Acomplamiento molecular: criterios prácticos para la selección de ligandos biológicamente activos e identificación de nuevos blancos terapéuticos
Keywords:
Acoplamiento Molecular, Búsqueda Virtual de LigandosAbstract
El acoplamiento molecular es un método
bioinformático que permite predecir
y calcular computacionalmente la posición
más favorable de interacción entre un
ligando y un blanco (usualmente proteico)
a partir de sus representaciones tridimensionales.
Esta herramienta bioinformática
no tiene una regla que se adapte a todos
los casos y la mayoría de los programas empleados
con esta finalidad, tienen diferentes
métodos para tratar cada caso en particular.
Además, cada blanco proteico es estructuralmente
diferente y la capacidad de replicar
los resultados experimentales y fisiológicos
depende en gran medida del sistema
utilizado y del criterio del usuario.
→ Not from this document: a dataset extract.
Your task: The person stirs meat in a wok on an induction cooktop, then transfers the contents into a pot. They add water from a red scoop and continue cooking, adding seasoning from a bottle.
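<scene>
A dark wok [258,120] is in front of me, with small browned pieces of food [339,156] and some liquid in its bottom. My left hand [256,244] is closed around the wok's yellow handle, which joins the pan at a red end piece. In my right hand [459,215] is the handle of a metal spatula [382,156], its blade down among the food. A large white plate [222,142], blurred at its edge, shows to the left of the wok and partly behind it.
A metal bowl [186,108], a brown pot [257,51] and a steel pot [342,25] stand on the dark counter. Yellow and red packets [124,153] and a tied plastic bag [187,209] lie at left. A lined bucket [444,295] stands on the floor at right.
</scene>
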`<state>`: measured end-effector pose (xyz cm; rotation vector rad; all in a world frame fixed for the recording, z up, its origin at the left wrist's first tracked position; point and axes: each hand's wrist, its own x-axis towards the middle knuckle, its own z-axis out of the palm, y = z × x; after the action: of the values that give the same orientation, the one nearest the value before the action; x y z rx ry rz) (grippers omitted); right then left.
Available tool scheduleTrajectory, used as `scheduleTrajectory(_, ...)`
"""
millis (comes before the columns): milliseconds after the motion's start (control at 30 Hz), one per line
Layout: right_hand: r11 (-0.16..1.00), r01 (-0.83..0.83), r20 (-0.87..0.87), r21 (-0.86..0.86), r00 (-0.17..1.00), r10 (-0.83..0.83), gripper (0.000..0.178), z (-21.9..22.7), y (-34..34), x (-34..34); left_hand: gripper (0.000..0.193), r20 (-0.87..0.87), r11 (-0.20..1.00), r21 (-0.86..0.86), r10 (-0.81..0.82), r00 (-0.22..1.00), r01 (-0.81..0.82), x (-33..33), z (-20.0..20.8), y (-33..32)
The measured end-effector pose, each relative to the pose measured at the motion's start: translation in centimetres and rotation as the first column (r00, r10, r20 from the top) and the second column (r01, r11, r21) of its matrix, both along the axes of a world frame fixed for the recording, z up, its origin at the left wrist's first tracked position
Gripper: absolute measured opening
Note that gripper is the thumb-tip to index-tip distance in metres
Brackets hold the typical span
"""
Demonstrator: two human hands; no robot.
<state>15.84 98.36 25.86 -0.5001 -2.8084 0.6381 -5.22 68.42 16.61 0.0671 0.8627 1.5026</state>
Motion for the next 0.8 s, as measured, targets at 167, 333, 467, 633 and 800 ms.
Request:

Así, este
artículo proporcionará pautas y detallará
varios aspectos prácticos como el estado de
protonación de los átomos, la identificación
de moléculas de agua importantes en el sitio
activo, la diferenciación entre moléculas
activas y señuelos como mecanismo de control,
la determinación de la energía libre de
unión (ΔG) y el análisis de la flexibilidad y la
dinámica molecular; aspectos que deberían
ser tomados en cuenta antes de iniciar un
estudio de acoplamiento molecular para la
búsqueda y selección virtual de ligandos e
identificación de blancos terapéuticos.